What to do: The data is to be repeated exactly, with the images removed.

+ + + + +

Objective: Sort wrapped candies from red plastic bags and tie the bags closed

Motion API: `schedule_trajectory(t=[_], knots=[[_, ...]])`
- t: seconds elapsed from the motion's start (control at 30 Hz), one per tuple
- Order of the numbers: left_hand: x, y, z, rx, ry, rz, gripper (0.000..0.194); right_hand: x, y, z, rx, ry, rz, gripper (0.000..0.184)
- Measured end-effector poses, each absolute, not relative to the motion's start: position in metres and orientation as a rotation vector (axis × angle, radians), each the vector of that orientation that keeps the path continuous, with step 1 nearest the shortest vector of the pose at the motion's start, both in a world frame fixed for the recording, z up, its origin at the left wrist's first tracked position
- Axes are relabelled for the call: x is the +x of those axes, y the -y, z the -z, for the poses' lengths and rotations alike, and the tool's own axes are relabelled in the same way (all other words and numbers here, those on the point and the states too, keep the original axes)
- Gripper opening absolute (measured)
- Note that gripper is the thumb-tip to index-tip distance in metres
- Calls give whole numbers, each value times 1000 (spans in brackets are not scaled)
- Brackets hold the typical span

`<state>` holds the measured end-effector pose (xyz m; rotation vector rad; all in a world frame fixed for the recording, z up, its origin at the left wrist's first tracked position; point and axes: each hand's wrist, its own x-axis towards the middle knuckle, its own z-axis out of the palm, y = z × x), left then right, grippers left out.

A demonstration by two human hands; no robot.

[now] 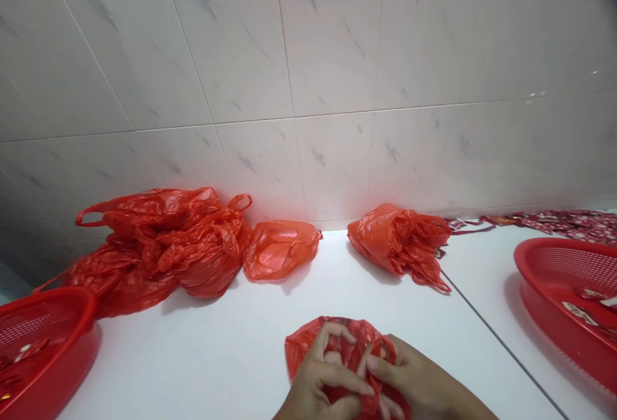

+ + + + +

Answer area:
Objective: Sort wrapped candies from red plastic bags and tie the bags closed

Motion API: `schedule_trajectory(t=[_], knots=[[_, ...]])`
- t: seconds elapsed from the motion's start (control at 30 Hz), one per tuple
- Order of the numbers: left_hand: x, y, z, rx, ry, rz, gripper (0.000..0.194); right_hand: x, y, z, rx, ry, rz, gripper (0.000..0.184)
- Measured end-effector poses, each absolute, not relative to the motion's start: position in metres and orientation as a rotation vector (axis × angle, radians), each the vector of that orientation that keeps the path continuous, with step 1 nearest the shortest vector of the pose at the motion's start, both in a world frame fixed for the recording, z up, its origin at the left wrist's first tracked position
- Axes are relabelled for the call: x is the +x of those axes, y the -y, z the -z, for the poses' lengths and rotations alike, and the tool's own axes are relabelled in the same way (all other words and numbers here, those on the point and the states too, keep the original axes)
- Gripper opening absolute (measured)
- Note that gripper is the thumb-tip to index-tip distance in metres
- Calls give whole numbers, each value times 1000 (spans in brackets are not scaled)
- Brackets hold the typical span

`<state>` holds the measured end-effector pose (xyz m; rotation vector rad; all in a world frame fixed for the recording, z up, its origin at the left wrist's first tracked position; point and axes: each hand's wrist, its own x-axis towards the middle knuckle, its own z-axis out of the palm, y = z × x), left then right, grippers left out.

A demonstration by two human hands; no robot.

[now] 

No more is needed for this exercise.